Since you don’t have much power when it comes to cyanide poisoning, all you can do is take your pet rabbit to the vet and administer medication if prescribed any.
Since cyanide negatively affects oxygen intake, the vet will probably have to administer 100% oxygen.
The severity of the case depends on the amount your rabbit has eaten.
In most cases, this is resolved by medication, and you will generally be expected to take good care of your bunny after the vet appointment is over. Also, this might involve minor changes in diet.
What Are Some Other Sources Of Cyanide?
Unfortunately, traces of cyanide are not only found in apricot kernels. This deadly chemical can also be found in:
- Synthetic plastic
- Cassava potatoes
- Cigarette smoke
So, in addition to taking care of what your rabbit eats on a daily basis, you need to pay attention to the environment – and whether it is harmful to its health in any way.
Too Many Apricots Cause Diarrhea
As with many other foods, large amounts of apricots can cause diarrhea in rabbits. That’s a relatively common side-effect – but there are quick and effective ways to deal with it.
As a cautious owner, you should provide your rabbit with immediate care. If you’re unsure what to do, and this is the first time your bunny has diarrhea, take it to the vet and ask for advice regarding further treatment.
Your veterinarian will also prescribe the medication you will need to give to your rabbit for the next few days to manage the symptoms.
Obviously, you should never buy medication on your own.
Treating diarrhea mainly consists of including more fluids and greens in your rabbit’s diet. Over the next few days, make sure you regularly visit your rabbit’s cage and refill its water bowl.
Also, don’t forget the greens – they are a natural remedy for stomach problems!
If your rabbit has diarrhea and it’s refusing to eat, the situation is a bit more serious. There’s often an underlying problem and a more severe illness, and you should take your rabbit to do a couple of tests ASAP.

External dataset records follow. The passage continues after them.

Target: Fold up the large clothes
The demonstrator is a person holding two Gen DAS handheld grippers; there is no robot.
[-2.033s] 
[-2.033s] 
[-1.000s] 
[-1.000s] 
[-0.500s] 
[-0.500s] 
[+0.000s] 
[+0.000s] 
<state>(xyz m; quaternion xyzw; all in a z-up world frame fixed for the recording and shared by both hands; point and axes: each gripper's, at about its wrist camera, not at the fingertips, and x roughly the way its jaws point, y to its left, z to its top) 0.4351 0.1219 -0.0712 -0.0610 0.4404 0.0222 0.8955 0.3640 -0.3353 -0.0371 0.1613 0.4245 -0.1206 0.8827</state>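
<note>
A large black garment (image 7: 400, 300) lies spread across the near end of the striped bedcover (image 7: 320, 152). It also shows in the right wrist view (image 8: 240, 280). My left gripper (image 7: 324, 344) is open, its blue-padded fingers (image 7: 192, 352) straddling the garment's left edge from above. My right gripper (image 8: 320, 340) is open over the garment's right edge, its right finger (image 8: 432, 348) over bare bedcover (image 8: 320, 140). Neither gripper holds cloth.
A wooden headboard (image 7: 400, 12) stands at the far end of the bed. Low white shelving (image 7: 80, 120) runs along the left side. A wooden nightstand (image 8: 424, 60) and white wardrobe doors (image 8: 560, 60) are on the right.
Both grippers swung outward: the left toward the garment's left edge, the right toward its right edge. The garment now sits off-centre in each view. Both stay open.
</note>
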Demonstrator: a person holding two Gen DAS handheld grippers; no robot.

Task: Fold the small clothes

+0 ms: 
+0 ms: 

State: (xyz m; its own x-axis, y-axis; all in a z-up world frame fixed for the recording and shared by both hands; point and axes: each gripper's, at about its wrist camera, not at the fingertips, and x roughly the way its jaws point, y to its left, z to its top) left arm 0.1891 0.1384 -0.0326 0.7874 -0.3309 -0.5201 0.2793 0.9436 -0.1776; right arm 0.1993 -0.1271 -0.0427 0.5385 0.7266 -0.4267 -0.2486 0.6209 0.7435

Great news for anyone wondering can rabbits eat apricots!
We’ve concluded that rabbits are allowed to consume apricots – albeit not daily. It shouldn’t be a part of your rabbit’s everyday food, but it can be included as a healthy weekly snack.
Our advice is to give your rabbit apricots two times a week maximum! This fruit is juicy and soft, so your rabbit will not have problems snacking on it. However, too many apricots could cause diarrhea.
Generally speaking, apricots bring many health benefits. Moderate consumption can promote bone health, regular bowel movements, and even better vision.
However, you should be aware of apricot pits and leaves! These two are highly toxic, and if your rabbit gets a hold of them, you’re looking at potential cyanide poisoning.